* [WHAT YOU NEED TO DO] Retype the records below exactly as they appear, but leave out any pictures.

* [RECORDS FOR THIS TASK]
· · ·
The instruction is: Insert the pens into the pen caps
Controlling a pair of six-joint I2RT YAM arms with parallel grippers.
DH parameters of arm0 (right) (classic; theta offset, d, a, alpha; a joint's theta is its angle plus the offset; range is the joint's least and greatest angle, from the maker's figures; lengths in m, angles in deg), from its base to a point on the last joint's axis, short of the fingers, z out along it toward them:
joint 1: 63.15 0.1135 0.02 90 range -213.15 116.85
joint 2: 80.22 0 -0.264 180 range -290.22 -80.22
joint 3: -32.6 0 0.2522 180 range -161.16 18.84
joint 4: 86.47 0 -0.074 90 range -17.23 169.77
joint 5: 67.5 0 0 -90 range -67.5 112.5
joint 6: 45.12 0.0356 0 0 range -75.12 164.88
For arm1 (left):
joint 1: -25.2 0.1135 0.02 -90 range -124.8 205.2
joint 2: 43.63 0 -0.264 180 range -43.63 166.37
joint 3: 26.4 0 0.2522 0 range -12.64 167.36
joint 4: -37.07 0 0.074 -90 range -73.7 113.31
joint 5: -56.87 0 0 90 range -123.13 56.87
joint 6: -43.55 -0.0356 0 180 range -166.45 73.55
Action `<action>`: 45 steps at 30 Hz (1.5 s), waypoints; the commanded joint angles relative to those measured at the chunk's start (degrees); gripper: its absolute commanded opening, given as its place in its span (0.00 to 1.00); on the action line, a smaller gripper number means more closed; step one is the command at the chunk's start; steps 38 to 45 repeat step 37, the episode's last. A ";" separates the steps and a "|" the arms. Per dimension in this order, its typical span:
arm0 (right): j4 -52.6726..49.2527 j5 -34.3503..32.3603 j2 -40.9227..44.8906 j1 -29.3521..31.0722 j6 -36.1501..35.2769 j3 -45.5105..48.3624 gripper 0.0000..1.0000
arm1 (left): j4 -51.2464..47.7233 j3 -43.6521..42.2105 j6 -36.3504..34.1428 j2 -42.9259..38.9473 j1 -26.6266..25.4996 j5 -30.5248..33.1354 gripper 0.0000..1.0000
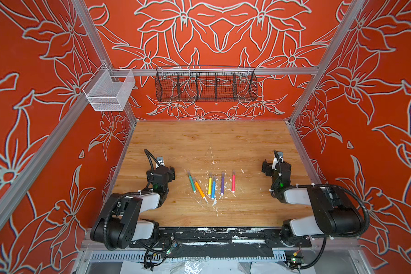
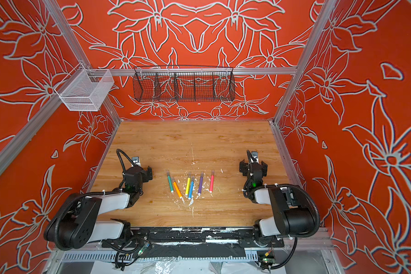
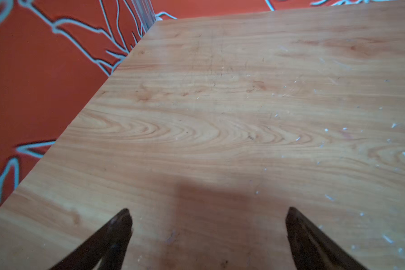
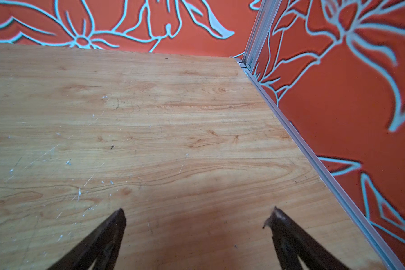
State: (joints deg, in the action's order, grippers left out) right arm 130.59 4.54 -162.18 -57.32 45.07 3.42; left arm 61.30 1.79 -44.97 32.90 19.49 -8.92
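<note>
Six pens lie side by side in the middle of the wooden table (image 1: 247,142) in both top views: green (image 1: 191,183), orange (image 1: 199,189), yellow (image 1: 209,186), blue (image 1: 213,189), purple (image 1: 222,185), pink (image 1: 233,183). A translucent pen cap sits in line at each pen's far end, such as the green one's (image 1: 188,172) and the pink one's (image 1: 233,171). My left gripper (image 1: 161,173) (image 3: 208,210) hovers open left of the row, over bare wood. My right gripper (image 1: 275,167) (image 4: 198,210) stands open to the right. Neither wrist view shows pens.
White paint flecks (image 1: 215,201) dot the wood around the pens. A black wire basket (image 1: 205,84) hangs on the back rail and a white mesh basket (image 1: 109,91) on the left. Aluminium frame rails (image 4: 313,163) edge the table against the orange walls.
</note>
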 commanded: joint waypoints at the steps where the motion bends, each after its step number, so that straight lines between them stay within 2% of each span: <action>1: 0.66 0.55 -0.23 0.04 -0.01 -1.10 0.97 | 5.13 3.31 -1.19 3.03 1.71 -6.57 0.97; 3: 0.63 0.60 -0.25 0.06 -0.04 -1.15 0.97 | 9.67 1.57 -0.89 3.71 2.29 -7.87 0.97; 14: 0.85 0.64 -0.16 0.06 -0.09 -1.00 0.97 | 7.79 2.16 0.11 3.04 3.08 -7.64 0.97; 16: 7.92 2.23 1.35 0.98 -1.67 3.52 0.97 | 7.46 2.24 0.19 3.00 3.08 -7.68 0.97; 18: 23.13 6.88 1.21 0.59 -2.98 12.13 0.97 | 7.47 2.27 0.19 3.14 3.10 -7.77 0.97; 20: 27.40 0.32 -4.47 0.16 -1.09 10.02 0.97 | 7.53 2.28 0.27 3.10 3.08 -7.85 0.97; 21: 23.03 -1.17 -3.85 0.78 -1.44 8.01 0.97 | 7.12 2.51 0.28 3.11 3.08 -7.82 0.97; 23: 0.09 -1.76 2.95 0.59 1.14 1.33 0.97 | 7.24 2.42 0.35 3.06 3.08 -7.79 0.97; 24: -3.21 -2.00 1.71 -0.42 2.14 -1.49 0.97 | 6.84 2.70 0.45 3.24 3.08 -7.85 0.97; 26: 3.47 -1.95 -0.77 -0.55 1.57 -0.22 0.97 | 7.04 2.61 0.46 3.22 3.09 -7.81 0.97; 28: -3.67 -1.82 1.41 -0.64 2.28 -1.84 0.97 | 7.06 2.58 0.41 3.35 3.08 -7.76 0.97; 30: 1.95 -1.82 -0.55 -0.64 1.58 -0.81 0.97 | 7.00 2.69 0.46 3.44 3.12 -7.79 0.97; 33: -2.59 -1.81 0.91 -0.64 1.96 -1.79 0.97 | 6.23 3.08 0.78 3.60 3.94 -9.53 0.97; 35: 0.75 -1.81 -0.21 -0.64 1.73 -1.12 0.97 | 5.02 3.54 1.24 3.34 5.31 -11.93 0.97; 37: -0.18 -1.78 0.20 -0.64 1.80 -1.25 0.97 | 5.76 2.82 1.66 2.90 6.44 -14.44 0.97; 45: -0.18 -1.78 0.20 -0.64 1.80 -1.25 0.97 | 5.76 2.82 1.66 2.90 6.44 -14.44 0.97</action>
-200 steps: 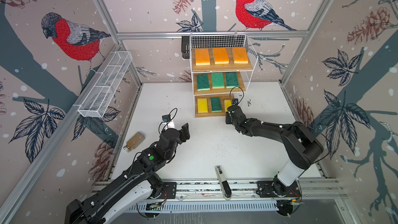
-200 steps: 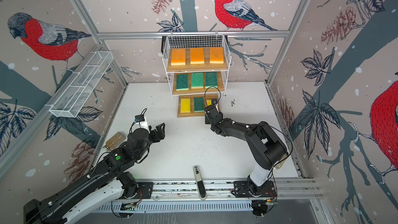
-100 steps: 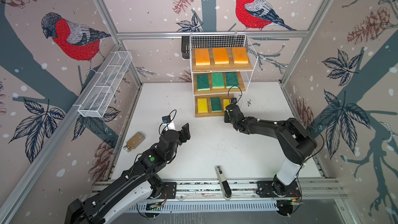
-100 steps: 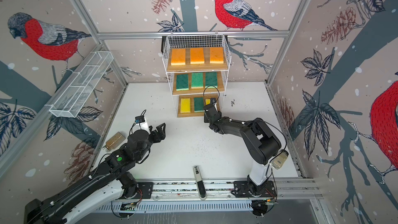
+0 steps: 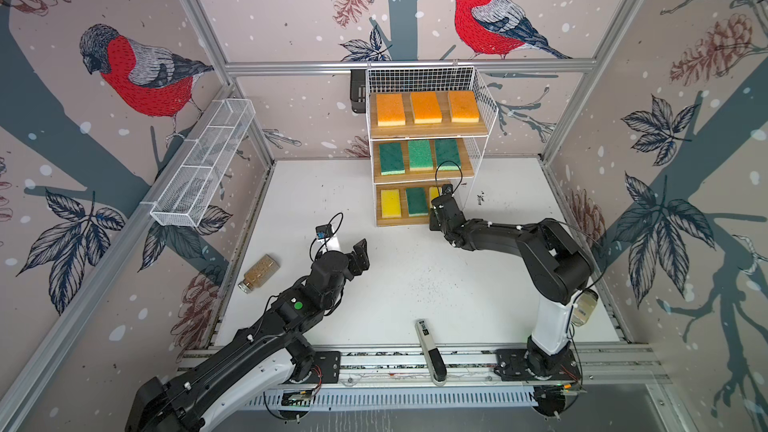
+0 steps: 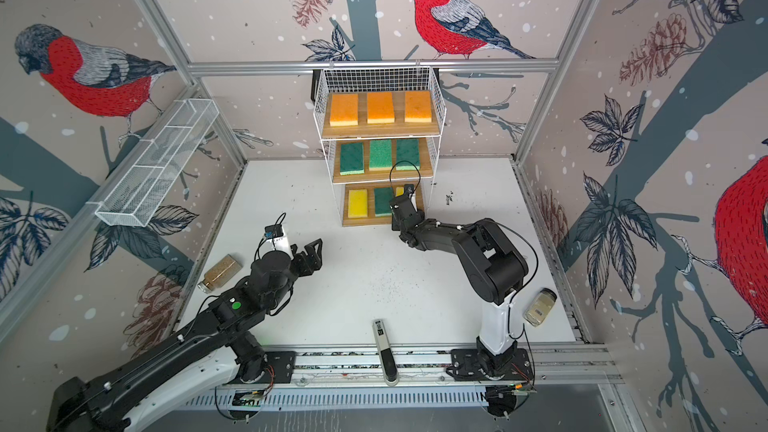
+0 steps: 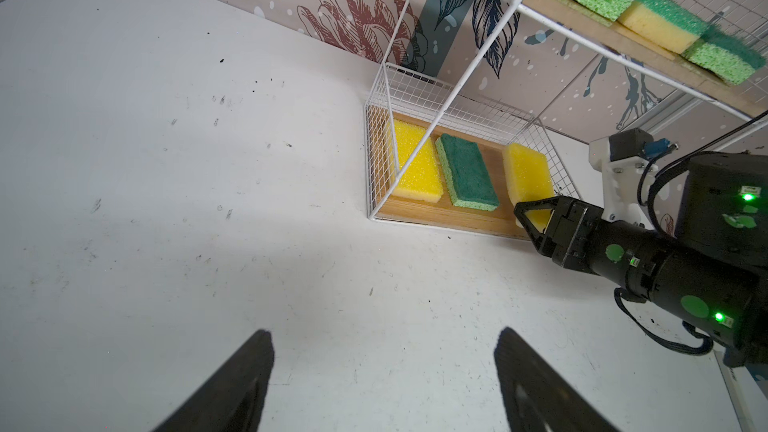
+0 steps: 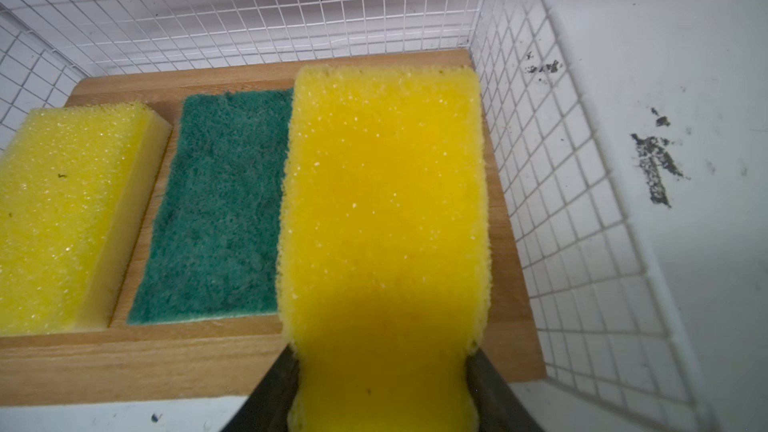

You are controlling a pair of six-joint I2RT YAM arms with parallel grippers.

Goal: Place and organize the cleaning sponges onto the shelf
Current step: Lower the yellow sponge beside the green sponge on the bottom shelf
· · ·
* [OUTPUT]
The instruction is: Insert the pens into the pen caps
Controlling a pair of six-joint I2RT YAM arms with parallel grippers.
DH parameters of arm0 (right) (classic; theta offset, d, a, alpha; a joint's theta is its angle plus the offset; range is the joint's least and greatest angle, from the maker's figures; lengths in m, angles in deg), from its base to a point on the last joint's axis, short of the fingers, z out along it toward them:
joint 1: 63.15 0.1135 0.02 90 range -213.15 116.85
joint 2: 80.22 0 -0.264 180 range -290.22 -80.22
joint 3: -32.6 0 0.2522 180 range -161.16 18.84
joint 4: 86.47 0 -0.074 90 range -17.23 169.77
joint 5: 67.5 0 0 -90 range -67.5 112.5
joint 6: 45.12 0.0356 0 0 range -75.12 164.88
For arm1 (left):
joint 1: -25.2 0.1135 0.02 -90 range -124.8 205.2
joint 2: 43.63 0 -0.264 180 range -43.63 166.37
joint 3: 26.4 0 0.2522 0 range -12.64 167.36
joint 4: -37.07 0 0.074 -90 range -73.7 113.31
joint 5: -56.87 0 0 90 range -123.13 56.87
joint 6: -43.55 -0.0356 0 180 range -166.45 73.55
Action `<action>`: 45 steps at 30 Hz (1.5 s), waypoints; the commanded joint angles relative to those measured at the chunk's start (degrees); gripper: its absolute commanded opening, given as its place in its span (0.00 to 1.00); on the action line, a smaller gripper number means more closed; step one is the command at the chunk's start; steps 38 to 45 repeat step 37, the episode's last. A ";" separates the steps and a "|" the arms. Per dimension in this order, its typical span:
arm0 (right): j4 -52.6726..49.2527 j5 -34.3503..32.3603 j2 -40.9227..44.8906 j1 -29.3521..31.0722 j6 -36.1501..35.2769 j3 -45.5105..48.3624 gripper 0.0000..1.0000
arm1 (left): j4 -51.2464..47.7233 j3 -43.6521..42.2105 j6 -36.3504..34.1428 j2 -42.9259..38.9473 j1 -26.6266..25.4996 j5 -30.5248..33.1354 gripper 0.0000..1.0000
State: (joints deg, in the action's order, grippers left out) right arm 130.59 4.54 -162.18 -57.32 45.07 3.42; left arm 61.30 1.79 -44.97 32.90 19.49 -8.92
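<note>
Six pens lie side by side in the middle of the wooden table (image 1: 247,142) in both top views: green (image 1: 191,183), orange (image 1: 199,189), yellow (image 1: 209,186), blue (image 1: 213,189), purple (image 1: 222,185), pink (image 1: 233,183). A translucent pen cap sits in line at each pen's far end, such as the green one's (image 1: 188,172) and the pink one's (image 1: 233,171). My left gripper (image 1: 161,173) (image 3: 208,210) hovers open left of the row, over bare wood. My right gripper (image 1: 275,167) (image 4: 198,210) stands open to the right. Neither wrist view shows pens.
White paint flecks (image 1: 215,201) dot the wood around the pens. A black wire basket (image 1: 205,84) hangs on the back rail and a white mesh basket (image 1: 109,91) on the left. Aluminium frame rails (image 4: 313,163) edge the table against the orange walls.
</note>
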 commanded: joint waypoints at the steps where the motion bends, each after its step number, so that straight lines between them stay within 2% of each span: <action>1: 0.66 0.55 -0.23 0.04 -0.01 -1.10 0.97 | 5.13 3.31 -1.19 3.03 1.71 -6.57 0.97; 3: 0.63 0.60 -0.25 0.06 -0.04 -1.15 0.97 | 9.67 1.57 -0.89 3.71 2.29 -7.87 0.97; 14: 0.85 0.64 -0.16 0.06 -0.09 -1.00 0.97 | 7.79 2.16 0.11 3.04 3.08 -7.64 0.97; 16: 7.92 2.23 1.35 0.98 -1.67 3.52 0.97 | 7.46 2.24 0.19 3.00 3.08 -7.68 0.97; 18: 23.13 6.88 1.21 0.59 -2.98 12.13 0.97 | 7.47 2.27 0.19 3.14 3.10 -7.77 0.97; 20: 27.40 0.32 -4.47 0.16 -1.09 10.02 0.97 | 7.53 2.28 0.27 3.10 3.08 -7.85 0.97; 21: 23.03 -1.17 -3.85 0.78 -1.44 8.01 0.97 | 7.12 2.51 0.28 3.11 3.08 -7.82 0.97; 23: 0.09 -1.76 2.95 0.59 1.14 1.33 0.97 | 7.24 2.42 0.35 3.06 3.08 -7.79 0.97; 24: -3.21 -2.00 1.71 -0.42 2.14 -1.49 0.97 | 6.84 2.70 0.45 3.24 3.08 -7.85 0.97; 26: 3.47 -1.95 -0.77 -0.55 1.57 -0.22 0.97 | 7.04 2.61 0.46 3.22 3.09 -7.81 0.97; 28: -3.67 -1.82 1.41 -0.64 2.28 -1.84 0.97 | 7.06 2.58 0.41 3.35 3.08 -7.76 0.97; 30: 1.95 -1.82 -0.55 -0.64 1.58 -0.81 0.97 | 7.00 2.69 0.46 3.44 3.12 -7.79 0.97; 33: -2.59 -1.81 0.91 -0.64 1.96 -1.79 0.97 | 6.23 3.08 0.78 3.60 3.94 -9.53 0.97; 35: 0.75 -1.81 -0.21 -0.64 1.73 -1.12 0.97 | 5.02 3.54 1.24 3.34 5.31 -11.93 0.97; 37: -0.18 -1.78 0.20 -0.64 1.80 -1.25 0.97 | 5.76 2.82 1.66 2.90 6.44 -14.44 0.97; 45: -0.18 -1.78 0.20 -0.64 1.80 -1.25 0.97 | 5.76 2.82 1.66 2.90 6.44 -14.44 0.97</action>
-200 steps: 
-200 steps: 
-100 steps: 
-100 steps: 
+0 steps: 
+0 steps: 
+0 steps: 
+0 steps: 

You are controlling a pair of six-joint I2RT YAM arms with parallel grippers.

Goal: Place and organize the cleaning sponges onto the shelf
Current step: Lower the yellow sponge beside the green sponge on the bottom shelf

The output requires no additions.